Introduction to Similarities Project
The Similarities project is an innovative toolkit designed for calculating similarity and performing semantic searches across text and images. It is a versatile resource that integrates various algorithms to efficiently manage large-scale data searches, whether it's text-to-text, text-to-image, or image-to-image. Developed in Python, the project is readily accessible via pip, making it user-friendly for developers.
Features
Text Similarity Calculation and Search
-
Semantic Matching Models:
Similarities uses the text2vec framework, implementing the CoSENT model for calculating text similarity and searching. It supports various languages with pre-trained models, including SentenceBERT, and offers diverse similarity measures like Cosine Similarity, Dot Product, Hamming Distance, and Euclidean Distance. It's proficient at handling data searches across millions of entries and includes tools for command line operations such as converting text to vectors, indexing, and batch searching. -
Literal Matching Models:
This component includes models like Word2Vec, BM25, TFIDF, and others, which aid in literal text matching. These models are crucial for tasks like cold-start matching in text search applications.

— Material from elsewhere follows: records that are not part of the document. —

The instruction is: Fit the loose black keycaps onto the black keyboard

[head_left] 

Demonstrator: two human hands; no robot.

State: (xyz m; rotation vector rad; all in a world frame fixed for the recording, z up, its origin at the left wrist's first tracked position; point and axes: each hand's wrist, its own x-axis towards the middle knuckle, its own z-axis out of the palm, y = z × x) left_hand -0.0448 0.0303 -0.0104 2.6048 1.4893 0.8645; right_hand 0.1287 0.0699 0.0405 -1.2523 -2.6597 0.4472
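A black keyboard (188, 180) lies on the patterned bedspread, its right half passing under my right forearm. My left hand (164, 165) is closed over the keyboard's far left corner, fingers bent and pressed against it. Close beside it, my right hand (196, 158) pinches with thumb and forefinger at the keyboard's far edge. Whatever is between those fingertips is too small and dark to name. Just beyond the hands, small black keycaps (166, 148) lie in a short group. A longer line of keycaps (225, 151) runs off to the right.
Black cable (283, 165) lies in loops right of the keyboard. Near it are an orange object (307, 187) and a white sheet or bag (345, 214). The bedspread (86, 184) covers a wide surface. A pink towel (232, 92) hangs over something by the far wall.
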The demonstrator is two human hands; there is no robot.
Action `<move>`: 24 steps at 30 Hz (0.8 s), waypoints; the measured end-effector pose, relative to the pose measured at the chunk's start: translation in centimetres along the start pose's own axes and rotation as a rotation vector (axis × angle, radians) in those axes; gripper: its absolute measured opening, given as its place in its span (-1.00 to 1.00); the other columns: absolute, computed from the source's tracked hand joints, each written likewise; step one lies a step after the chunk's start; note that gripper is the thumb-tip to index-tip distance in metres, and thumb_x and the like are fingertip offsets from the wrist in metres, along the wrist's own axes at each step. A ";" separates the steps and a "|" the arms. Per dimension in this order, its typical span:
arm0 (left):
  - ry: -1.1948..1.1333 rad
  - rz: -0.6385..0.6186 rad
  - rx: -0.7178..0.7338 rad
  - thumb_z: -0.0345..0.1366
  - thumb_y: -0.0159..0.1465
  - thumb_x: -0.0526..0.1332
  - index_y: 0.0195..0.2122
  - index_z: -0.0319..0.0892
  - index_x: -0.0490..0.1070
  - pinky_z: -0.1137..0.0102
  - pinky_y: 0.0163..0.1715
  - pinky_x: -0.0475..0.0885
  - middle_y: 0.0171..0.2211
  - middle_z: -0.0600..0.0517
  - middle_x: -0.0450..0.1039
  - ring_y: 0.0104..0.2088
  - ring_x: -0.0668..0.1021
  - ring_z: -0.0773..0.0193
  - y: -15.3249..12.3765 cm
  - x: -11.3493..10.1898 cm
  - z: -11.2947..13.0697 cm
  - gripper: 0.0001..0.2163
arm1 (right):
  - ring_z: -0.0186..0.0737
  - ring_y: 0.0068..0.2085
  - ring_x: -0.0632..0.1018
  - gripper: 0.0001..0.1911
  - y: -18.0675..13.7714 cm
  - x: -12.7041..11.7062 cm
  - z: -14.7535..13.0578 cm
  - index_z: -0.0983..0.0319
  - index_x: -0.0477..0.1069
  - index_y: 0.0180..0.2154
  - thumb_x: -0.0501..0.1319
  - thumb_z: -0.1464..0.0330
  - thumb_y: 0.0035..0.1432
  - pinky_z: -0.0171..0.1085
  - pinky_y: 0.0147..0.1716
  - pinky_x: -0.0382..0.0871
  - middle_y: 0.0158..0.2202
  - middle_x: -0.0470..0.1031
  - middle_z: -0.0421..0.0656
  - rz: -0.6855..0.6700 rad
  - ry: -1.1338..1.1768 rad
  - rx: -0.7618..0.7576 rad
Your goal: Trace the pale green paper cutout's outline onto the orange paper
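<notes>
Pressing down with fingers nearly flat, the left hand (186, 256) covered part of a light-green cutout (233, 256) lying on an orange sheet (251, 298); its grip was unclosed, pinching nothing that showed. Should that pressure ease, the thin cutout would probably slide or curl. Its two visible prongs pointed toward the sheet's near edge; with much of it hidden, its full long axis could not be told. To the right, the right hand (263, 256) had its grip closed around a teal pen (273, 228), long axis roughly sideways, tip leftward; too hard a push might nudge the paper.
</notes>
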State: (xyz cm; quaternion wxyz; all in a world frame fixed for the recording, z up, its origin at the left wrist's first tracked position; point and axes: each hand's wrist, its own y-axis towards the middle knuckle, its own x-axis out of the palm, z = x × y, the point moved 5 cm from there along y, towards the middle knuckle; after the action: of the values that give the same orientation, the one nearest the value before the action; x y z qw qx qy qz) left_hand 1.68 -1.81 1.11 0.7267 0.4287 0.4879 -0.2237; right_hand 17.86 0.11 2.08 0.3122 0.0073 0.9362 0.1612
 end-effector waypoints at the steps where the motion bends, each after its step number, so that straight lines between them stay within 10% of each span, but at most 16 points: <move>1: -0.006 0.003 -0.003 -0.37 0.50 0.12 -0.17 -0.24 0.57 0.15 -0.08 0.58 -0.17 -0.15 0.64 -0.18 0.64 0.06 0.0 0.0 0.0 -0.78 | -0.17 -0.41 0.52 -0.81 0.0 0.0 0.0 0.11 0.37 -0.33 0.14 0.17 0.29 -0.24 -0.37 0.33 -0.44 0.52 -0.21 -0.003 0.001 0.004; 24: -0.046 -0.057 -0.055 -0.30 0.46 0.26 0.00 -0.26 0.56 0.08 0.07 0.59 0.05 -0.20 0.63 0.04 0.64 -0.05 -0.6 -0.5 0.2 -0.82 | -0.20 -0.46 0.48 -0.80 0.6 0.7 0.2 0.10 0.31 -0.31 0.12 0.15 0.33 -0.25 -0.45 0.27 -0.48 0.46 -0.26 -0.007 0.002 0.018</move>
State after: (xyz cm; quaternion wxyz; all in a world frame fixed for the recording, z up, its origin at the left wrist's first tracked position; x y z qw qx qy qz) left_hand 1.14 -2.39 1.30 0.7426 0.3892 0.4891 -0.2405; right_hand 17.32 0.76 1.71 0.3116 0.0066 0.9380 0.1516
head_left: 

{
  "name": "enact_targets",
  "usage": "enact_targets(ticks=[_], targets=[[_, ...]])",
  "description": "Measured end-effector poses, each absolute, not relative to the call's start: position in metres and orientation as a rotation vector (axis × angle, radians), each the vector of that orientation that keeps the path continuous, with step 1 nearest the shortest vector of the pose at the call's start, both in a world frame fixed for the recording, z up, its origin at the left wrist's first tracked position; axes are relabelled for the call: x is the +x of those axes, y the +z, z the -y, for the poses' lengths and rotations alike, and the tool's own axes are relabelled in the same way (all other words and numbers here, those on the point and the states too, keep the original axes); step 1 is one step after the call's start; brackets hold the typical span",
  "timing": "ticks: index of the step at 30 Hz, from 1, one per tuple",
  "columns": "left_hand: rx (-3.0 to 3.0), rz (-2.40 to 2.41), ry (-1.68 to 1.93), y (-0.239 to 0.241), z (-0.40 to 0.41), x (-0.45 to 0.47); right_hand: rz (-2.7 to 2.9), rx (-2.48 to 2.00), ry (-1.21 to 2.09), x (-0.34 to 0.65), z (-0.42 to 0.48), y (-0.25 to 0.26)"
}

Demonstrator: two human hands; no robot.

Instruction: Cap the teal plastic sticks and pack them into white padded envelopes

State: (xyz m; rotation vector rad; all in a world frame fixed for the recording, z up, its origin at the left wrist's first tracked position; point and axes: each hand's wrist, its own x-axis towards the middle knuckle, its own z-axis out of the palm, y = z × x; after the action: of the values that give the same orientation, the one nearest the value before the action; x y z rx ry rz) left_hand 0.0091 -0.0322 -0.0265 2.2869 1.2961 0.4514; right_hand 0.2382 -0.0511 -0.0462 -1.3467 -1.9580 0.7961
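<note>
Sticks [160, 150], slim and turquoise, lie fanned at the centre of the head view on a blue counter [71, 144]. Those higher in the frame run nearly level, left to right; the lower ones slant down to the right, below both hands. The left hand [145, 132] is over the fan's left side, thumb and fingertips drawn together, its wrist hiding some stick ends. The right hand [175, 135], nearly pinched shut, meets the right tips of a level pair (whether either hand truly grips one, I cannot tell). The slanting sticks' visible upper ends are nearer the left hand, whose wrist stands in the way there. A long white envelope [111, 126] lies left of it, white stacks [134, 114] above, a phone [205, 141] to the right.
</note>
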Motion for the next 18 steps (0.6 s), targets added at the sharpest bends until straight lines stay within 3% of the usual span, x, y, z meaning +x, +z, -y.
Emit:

Image and Text-Image Similarity Calculation and Search
-
CLIP Model:
A key feature of the project is the implementation of the CLIP (Contrastive Language-Image Pre-Training) model. CLIP facilitates image-text matching, image search, and zero-shot image classification. It supports both OpenAI's and Chinese-CLIP models, allowing efficient data retrieval with GPU acceleration. The project supports various operations like extracting image and text embeddings, creating indices, and carrying out batch searches. -
Image Feature Extraction:
Utilizing algorithms like pHash, SIFT, and others, the project can extract essential features from images for better similarity computation and search outcomes.
Usage
Installation
Installation is straightforward with pip, which supports both PyTorch and the main Similarities library. Users can also clone the repository from GitHub for a more hands-on approach.
Examples
The project repository offers multiple examples that demonstrate how to use the tool for tasks such as:
- Text Vector Similarity Calculation: Demonstrates usage of models to compute similarity scores between texts.
- Semantic Search: Shows how to find the most relevant text matches using semantic search techniques.
- Literal Text Search: Guides on using literal matching algorithms for similarity computation.
- Image Search: Displays how image embeddings and features can be used for searching and classifying images.
Advanced Features
-
Clustering:
The toolkit supports clustering of large datasets to identify groups of similar sentences, enhancing search and categorization efforts. -
Semantic Deduplication:
Employing paraphrase mining algorithms, Similarities can identify duplicate or semantically identical data entries, aiding in redundancy reduction.
Command Line Interface (CLI)
For enhanced accessibility, the project includes a CLI that allows batch operations of vector embedding, indexing, and filtering. The CLI also facilitates easy server deployment for embedding and search services.
Contact and Contribution
The project is open for contributions and welcomes suggestions via GitHub issues. Users are encouraged to add unit tests for any new features they contribute and ensure their changes pass all existing tests. Detailed contact methods, including an email and WeChat, are provided for further assistance or joining developer communities.
Licensing and Citation
The project operates under the Apache License 2.0, supporting free commercial use. Users are encouraged to cite the project in their research as specified in the project documentation.
The Similarities project represents a cutting-edge solution for developers looking to incorporate efficient similarity calculations and semantic search capabilities into their software, offering comprehensive tools and resources for tackling complex data retrieval challenges.